BANGKOK, 19 March 2021: Bali’s tourism remains battered and bruised from the ongoing impact of the global pandemic, but the “island’s real estate sector has experienced a new wave of luxury property sales mostly in the villa segment,” says C9Hotelworks managing director Bill Barnett.

“Indonesia’s barrier to overseas travel is, in an unlikely turn of events, prompting a substantial trend in luxury villa sales that has been driven by domestic buyers from Jakarta and Surabaya.”

Bali’s property market shifts are highlighted in C9 Hotelworks and Horwath HTL’s new Bali Hotels and Hotel Residences Market Report 2021 released earlier this week.

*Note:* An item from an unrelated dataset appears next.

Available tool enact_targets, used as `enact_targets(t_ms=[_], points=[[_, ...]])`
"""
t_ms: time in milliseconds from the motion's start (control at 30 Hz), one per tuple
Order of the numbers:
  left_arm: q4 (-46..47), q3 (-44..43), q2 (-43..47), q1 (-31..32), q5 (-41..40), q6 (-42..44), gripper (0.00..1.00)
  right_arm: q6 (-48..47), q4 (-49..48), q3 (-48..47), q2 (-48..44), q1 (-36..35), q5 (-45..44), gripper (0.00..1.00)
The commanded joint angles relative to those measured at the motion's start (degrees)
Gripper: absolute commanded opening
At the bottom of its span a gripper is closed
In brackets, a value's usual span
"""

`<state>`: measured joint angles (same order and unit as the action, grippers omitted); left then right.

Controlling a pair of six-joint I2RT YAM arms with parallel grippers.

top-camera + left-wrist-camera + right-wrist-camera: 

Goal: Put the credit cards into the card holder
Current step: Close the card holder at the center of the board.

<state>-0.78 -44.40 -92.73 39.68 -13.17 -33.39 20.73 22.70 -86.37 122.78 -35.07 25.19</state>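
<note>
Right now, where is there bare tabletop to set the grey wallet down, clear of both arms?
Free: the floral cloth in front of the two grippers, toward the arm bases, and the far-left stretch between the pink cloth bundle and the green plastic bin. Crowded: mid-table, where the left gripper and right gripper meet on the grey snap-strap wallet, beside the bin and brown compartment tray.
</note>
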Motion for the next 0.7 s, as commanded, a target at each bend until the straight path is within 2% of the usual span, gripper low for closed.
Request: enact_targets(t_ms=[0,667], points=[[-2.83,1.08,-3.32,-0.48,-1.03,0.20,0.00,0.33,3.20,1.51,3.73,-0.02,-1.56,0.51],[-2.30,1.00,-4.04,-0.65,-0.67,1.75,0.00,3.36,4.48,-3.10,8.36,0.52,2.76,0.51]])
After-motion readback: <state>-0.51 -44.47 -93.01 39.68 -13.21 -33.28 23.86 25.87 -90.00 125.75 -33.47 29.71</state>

Another key impact of Covid-19 has seen foreign buyers already in Indonesia, adopting a work-from-home lifestyle and purchasing homes. This is especially prevalent in Canggu and the rapidly expanding West Bali push up the coastline. We expect this to continue to trend, with a younger, digitally-enabled demographic profile emerging,” says Barnett in his latest industry email post

The report highlights the Increasing interest from Singapore, Hong Kong, and other city-based buyers from Europe and North America looking at resort locations across Asia to live and work from home.

Despite the vibrancy in overseas investment into Bali, there remain no new significant changes in Indonesia’s foreign ownership laws nor pandemic-driven incentives to date.

Meanwhile, land sales and property prices have remained extremely active, especially for residential project development and individual luxury-oriented villas. Domestic buyers are the key players in this sector, with competition high for prime sites and maturing locations.

One market that has seen sharp declines is hotel-branded or hotel-managed investment-type developments. Given stress in the tourism market and saturation of condominium hotels,  the report suggests this class of real estate will remain sidelined for the remainder of 2021.

“Given many of these projects are focused on foreign buyers who are presently unable to visit Bali, there is little reason to expect a rebound in transactions until the broad international tourism market returns.”

Looking at projects currently for sale in Bali, the research shows that condominiums still exceed a 60% share, though the villa segment is poised to grow. Primary sales volume over the past year totalled USD272 million, which is approximately a third of pre-Covid transaction levels.

The report looking forward identifies a continued domesticated push from Java and Surabaya in Bali’s real estate buyers who are motivated to purchase a second or holiday home after numerous lockdowns. Looking further ahead, Bali’s appeal to international buyers will attract more demand as bedroom communities like Greater Canggu develop more critical mass and infrastructure.